Mais ce n’est que vrai, journalistes de Mediapart, si vous effectuez une moyenne de lectures sur un seul bâtiment. Bien que la moyenne générale puisse suggérer un niveau sans danger, les concentrations de plomb dans certaines cours d’école ont dépassé les niveaux de référence de la ville. L'exposition des enfants dans ces espaces peut ne pas être suffisamment extrême pour provoquer les symptômes d'une intoxication aiguë au plomb, notamment une réduction de la capacité en métaux, des lésions rénales, une hypertension, une anémie et une immunité réduite. Mais il n’existe en fait aucun seuil en dessous duquel une exposition au plomb peut être considérée comme sûre. Les effets à long terme sur la santé publique des enfants des zones urbaines à faible revenu font l’objet de nombreux débats, comme l’empoisonnement au plomb. Les effets d'une exposition de masse sur les enfants près de Notre-Dame sont difficiles à anticiper.

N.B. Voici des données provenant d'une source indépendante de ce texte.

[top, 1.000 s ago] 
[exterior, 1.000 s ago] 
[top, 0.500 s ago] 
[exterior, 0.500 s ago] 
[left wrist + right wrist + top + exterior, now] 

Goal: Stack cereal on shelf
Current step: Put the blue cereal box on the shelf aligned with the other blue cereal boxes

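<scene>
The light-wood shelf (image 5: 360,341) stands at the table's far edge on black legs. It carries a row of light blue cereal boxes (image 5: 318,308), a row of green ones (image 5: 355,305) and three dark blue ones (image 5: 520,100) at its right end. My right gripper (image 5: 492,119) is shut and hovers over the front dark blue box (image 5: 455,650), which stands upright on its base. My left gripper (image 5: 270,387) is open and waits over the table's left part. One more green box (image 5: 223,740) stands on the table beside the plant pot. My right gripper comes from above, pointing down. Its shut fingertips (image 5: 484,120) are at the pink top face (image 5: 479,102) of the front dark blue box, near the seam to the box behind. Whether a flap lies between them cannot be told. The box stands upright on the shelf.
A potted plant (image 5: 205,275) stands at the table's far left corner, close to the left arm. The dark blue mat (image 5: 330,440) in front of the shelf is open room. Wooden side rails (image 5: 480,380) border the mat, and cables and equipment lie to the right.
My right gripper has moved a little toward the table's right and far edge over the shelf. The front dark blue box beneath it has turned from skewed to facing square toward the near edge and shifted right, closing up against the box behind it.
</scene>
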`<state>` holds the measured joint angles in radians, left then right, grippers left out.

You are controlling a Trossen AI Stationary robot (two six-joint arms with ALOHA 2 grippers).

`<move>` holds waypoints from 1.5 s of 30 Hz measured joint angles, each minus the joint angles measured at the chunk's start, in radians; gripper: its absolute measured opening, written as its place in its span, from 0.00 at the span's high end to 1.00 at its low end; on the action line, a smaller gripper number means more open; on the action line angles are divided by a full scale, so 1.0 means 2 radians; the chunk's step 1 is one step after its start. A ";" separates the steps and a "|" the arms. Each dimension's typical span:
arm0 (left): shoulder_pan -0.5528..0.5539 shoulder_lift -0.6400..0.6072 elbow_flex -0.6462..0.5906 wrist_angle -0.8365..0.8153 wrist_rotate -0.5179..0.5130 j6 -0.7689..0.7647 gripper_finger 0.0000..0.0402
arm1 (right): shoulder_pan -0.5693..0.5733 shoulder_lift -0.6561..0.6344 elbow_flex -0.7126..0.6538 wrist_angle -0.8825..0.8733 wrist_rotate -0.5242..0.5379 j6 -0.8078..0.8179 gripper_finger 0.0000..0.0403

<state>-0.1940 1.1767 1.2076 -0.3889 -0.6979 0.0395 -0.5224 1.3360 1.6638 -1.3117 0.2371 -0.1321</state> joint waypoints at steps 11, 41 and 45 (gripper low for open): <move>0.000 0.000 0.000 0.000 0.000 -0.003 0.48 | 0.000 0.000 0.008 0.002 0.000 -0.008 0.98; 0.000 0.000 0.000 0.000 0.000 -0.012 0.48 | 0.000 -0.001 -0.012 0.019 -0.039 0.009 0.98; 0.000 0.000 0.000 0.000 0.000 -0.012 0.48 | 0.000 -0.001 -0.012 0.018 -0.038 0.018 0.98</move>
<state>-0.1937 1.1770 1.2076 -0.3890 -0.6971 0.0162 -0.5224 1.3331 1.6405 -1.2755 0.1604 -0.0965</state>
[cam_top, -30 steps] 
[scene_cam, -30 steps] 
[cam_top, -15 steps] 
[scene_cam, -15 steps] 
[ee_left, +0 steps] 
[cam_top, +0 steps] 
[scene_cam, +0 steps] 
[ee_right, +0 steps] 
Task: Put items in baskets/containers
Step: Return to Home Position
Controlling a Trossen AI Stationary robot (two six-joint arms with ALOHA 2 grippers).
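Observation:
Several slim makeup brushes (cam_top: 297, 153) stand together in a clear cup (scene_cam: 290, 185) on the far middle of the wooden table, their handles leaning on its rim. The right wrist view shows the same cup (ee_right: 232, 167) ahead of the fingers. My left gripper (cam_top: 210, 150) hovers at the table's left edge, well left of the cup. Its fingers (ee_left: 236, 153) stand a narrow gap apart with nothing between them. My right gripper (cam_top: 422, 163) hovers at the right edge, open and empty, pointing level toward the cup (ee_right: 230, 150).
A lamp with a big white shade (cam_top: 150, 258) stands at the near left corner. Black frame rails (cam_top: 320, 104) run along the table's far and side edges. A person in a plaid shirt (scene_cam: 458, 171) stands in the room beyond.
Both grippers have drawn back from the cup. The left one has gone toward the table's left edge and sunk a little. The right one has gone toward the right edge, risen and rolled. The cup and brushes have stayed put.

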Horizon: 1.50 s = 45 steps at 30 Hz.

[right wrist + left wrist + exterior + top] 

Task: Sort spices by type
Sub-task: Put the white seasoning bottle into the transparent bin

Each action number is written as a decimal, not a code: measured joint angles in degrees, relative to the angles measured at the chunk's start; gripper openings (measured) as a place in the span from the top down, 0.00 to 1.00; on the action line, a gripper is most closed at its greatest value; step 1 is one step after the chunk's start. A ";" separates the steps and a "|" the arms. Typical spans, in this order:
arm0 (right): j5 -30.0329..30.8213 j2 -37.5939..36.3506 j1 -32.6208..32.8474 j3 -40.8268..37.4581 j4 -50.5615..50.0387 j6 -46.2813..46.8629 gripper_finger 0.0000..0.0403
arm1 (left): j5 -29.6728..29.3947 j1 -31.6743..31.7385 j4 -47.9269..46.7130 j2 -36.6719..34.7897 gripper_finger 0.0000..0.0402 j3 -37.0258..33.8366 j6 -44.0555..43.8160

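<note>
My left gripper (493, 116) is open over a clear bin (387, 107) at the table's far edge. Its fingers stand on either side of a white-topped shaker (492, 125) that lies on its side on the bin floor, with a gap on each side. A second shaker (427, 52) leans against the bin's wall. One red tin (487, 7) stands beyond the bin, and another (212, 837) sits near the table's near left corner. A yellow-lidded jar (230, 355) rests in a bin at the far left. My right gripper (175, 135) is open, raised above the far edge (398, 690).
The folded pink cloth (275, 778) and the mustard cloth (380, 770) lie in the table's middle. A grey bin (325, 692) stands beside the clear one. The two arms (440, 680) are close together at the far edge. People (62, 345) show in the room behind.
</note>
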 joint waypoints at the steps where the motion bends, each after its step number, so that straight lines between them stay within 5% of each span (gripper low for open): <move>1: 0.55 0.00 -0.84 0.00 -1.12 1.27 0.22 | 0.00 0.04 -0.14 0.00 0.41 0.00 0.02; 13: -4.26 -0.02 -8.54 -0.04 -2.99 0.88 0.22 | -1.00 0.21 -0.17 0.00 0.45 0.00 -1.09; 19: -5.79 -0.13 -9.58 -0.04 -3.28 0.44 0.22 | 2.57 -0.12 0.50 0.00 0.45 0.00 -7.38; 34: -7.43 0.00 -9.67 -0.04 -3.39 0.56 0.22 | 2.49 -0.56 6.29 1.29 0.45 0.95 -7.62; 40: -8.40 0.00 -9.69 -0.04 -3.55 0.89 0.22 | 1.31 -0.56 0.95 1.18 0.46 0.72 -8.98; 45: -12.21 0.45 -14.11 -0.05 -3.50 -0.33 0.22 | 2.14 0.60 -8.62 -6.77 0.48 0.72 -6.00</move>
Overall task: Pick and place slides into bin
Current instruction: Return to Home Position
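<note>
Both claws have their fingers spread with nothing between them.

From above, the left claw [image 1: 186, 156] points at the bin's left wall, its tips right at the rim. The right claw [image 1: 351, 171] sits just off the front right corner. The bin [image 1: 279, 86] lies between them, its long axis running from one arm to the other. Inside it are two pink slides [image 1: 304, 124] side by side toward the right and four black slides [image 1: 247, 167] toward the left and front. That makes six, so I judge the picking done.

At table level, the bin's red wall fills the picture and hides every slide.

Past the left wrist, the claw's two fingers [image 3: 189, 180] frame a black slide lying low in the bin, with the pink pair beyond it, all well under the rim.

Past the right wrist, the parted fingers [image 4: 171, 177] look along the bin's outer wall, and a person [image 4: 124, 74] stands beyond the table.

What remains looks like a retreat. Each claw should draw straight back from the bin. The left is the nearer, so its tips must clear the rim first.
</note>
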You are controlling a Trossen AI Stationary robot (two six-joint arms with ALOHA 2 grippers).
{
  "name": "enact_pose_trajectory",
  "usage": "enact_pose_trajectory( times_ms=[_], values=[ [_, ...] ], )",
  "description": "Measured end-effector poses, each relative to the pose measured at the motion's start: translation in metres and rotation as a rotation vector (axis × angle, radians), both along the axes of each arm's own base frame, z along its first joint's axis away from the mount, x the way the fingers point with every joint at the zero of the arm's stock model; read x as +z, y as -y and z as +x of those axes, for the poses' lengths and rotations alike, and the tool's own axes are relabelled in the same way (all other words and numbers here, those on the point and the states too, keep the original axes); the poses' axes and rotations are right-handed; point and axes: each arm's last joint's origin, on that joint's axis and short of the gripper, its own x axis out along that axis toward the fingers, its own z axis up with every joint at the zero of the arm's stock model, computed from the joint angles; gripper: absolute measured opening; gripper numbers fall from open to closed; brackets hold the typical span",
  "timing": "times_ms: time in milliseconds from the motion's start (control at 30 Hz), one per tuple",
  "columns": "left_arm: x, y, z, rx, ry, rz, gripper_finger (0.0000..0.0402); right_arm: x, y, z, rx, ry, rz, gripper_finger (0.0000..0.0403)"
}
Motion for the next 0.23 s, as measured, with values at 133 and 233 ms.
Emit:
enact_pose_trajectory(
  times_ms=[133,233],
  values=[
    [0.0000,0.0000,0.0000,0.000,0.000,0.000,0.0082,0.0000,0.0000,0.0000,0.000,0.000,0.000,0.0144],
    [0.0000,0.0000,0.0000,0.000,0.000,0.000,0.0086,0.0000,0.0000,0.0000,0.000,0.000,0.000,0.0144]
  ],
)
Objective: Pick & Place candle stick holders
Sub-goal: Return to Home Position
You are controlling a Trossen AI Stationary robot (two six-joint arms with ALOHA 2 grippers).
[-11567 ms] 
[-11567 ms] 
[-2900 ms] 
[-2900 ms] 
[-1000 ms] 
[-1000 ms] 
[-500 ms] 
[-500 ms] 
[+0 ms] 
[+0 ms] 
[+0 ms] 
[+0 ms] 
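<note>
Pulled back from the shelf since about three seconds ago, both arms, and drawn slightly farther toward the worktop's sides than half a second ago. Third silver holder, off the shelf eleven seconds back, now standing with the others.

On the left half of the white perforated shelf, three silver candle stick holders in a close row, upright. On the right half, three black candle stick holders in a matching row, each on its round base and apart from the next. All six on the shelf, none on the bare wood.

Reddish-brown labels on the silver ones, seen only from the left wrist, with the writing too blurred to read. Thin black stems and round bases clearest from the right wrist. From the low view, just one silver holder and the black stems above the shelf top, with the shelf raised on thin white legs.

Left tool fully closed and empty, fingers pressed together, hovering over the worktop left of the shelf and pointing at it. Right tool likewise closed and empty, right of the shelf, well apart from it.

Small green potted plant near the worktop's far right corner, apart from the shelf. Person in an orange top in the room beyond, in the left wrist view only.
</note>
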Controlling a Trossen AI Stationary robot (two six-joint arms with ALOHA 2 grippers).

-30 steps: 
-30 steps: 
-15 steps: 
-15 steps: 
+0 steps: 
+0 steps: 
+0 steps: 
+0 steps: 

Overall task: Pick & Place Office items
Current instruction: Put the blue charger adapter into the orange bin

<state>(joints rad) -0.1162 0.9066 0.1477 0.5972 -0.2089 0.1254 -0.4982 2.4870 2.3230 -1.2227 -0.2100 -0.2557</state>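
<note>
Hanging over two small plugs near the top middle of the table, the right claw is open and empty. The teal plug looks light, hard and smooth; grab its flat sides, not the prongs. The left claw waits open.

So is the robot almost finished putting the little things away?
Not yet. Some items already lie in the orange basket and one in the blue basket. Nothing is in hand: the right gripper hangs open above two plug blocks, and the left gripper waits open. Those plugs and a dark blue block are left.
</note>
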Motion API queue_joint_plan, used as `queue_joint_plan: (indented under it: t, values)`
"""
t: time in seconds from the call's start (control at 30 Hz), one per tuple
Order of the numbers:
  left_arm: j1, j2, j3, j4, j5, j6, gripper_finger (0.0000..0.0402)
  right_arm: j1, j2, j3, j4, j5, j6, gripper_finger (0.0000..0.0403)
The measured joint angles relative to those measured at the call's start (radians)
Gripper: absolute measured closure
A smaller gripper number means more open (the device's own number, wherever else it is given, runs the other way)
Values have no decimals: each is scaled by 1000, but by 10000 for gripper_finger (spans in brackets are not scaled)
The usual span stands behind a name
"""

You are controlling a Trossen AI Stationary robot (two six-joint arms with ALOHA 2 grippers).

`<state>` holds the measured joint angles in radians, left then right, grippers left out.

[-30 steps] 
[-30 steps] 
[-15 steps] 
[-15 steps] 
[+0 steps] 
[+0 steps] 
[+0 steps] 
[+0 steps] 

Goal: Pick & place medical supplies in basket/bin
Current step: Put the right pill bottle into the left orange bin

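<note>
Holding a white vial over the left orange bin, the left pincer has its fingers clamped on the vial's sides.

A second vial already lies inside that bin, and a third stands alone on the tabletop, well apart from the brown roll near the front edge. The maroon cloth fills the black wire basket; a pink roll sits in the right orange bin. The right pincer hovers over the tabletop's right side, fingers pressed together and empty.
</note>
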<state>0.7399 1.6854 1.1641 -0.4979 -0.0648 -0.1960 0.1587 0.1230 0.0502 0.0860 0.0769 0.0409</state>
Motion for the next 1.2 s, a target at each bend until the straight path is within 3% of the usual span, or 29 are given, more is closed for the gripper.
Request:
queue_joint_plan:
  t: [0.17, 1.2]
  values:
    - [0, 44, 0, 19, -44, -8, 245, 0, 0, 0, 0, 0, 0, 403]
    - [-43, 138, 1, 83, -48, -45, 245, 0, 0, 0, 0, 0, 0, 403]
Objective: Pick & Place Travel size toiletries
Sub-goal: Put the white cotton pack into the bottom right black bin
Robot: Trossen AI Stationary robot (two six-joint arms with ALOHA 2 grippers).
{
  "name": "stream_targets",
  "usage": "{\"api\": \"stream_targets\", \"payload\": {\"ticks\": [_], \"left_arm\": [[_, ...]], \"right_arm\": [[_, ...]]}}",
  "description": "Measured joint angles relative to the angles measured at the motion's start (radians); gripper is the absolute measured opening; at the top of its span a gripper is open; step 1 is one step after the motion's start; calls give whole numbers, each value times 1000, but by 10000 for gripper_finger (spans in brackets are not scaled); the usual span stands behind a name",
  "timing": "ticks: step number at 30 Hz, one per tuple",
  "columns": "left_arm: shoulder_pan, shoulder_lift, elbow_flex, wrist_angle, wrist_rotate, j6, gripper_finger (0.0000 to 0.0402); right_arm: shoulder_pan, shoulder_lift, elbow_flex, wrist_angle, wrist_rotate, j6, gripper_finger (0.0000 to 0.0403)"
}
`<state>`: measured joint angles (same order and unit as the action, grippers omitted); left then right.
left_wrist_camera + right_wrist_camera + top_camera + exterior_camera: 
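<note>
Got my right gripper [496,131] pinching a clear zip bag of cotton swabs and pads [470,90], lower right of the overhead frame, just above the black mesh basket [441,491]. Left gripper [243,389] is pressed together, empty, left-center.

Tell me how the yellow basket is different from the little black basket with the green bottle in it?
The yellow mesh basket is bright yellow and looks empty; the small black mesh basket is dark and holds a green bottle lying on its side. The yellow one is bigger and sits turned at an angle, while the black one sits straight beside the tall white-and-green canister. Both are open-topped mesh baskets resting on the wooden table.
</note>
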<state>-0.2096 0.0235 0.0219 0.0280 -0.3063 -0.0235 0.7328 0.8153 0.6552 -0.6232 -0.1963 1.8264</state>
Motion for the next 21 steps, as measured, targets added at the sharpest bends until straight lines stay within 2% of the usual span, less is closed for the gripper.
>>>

Cela vaut également pour d'autres zones de la ville. Bien que la ville ait fermé la zone entourant immédiatement la cathédrale, les niveaux de plomb dans les zones ouvertes juste au-delà du périmètre restent alarmants. À proximité de la place Saint-Michel, par exemple, ils ont atteint 28 400 microgrammes par mètre carré, soit près de six fois le niveau habituel.

Il est peut-être compréhensible que la ville veuille ramener Paris à la normale le plus rapidement possible après l’incendie qui a frappé. Mais les retombées en cours rendront probablement extrêmement inconfortable le prochain procès contre la ville, dans la mesure où leur négligence potentielle fera l’objet d’un examen minutieux. "Quand l'incendie faisait rage, les autorités savaient qu'il y avait plusieurs centaines de tonnes de plomb entre le toit et la flèche", a déclaré Charlotte Nithart, directrice du journal Le Parisien, Robin Des Bois. "Ils devraient avoir immédiatement pris des mesures d'isolement ou avoir enlevé la population."